From Chaos to Clarity: Build an Efficient Data Lake Through Smart Automation and Tags

Mentat Collective
Aug 24, 2023
6 min read

Welcome to another edition of AwesomeOps!! In this blog of automation bliss we will cover a solution we designed years ago to help clients create simple, secure, and scalable data lakes capable of visualizing all types of technical environments spread across public and private clouds. Now, we know what you are thinking. "Don't we need dozens of tools, teams

of engineers, and a large cash outlay just to get an effective and efficient data lake up and running?" The answer is no! You do not need any of that as long as you have a great design. In this post we will being the discussion on how to create a simple, secure, scalable data lake. All you need is a sprinkle of tags, Elasticsearch, and a little bit of Kafka to spark a compute optimization metamorphosis in your organization. See what we did there. :) And now, to the tech!!

What The Data Lake?

We know you are itching to learn about the design, but like most things some context is needed before we jump in. So, what is a data lake? What is it used for? Why is it needed? These are all great questions, so let's address them one at a time.

A data lake is a system that ingests data from as many sources as there are grains of sand on Jones Beach. Or, at least, as many internal and external systems that run within your environment. More specifically, a data lake is intended to store both structured and unstructured data without the need for predefined schemas. Think storing raw machine logs along with images and application telemetry and vendor management data and IoT device data. Now storing all of this data in one place may not initially make much sense, however the magic of the data lake is the ability to create insights out of data from disparate systems that having seemingly 0 connections. This is very different from a data mart and different from a data warehouse, which use predefined schemas and relationships between tables of structured data. We are generalizing here a bit, but you get the point.
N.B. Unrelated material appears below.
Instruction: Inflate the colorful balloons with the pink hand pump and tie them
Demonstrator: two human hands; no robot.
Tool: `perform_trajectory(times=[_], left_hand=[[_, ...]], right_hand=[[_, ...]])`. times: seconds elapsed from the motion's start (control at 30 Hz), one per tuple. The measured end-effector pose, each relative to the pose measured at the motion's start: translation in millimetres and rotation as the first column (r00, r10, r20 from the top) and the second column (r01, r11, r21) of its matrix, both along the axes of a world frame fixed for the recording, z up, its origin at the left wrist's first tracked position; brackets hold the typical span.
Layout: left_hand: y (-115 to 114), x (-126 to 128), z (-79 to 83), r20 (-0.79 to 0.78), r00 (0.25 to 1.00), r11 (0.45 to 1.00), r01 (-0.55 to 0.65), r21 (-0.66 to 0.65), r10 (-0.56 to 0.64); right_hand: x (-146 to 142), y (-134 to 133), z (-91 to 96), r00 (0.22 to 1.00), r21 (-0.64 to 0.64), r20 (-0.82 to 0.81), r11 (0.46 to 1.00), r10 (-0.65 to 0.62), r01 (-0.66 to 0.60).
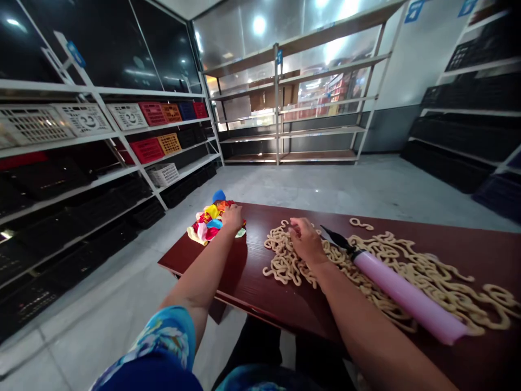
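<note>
On the left end of the dark red table (260, 296), a small heap of limp balloons (208, 228) lies in red, yellow, blue, pink and white. My left hand (233, 217) reaches onto the heap's right side; its back hides the fingertips, so its grip does not show. Tan, curly, cord-like pieces (284, 265) spread in a tangle over the middle and right. Above their left part is my right hand (304, 238), fingers curled in; what they hold, if anything, is too small to make out. A pink hand pump (407, 293) with a black nozzle lies slantwise on the tangle.
One loose tan curl (361, 224) lies near the table's far edge. A shelf of coloured crates (150, 114) stands to the left, a bare-looking rack (277, 103) at the back, and dark bins (459, 136) to the right. Grey floor surrounds the table.
</note>
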State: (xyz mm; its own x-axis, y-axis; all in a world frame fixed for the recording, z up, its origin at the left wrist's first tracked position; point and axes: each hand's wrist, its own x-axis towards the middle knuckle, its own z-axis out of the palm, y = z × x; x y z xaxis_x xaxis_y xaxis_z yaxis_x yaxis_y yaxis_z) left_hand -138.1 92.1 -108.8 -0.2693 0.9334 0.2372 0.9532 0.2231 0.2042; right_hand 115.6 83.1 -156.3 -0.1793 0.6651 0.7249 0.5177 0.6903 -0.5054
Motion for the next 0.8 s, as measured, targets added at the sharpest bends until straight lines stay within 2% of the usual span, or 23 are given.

So, given data lakes do not have predefined relationships in data, how do we create proactive and valuable business insights? We are glad you asked!! We need a little bit of smart automation combined with tags. Tags are automation glue. Plain and simple. Instead of creating predefined schemas that link structured data together, we will show some clever ways of using tags to create linkages within unstructured and structured data within a disparate set of systems.

Tags are Automation Magic

Around 2013 AWS released tags as a way to manage cloud assets, and since that time tags have become a powerful way to classify and categorize assets in and outside of the cloud. Tags, and related metadata, have become so popular that all modern systems worth their weight have some concept of tags. Tags come in all different and wonderful forms. Kubernetes, for example, implements tags as Labels and Annotations. Within Kubernetes labels are a fundamental part of how resources are organized, while annotations are intended for additional metadata and information that might be relevant to tools, automation, or human operators. And finally, one of the foundational aspects of most successful AI models on the market today is the concept of data tagging. And this is a perfect transition into why everyone needs to be tagging data, systems, and services.

Since the data within a data lake is essentially schemaless until read, and the nature of a data lake is to hold data from hundreds or thousands of disparate and unrelated data sources, tags act as a sort of tech glue that can bind all of your data together to create relationships that you never knew existed. Relationships that will help your organization visualize and proactively detect issues up and down the Open Systems Interconnection (OSI) stack. In order to implement this practically, the approach we have taken is the creation of a centralized tagging module that is then called by ALL automation. This means that every single piece of automation calls a single module as it builds or configures a system. To understand the power of this simple design decision, let's look at a practical example, the creation of a Virtual Machine.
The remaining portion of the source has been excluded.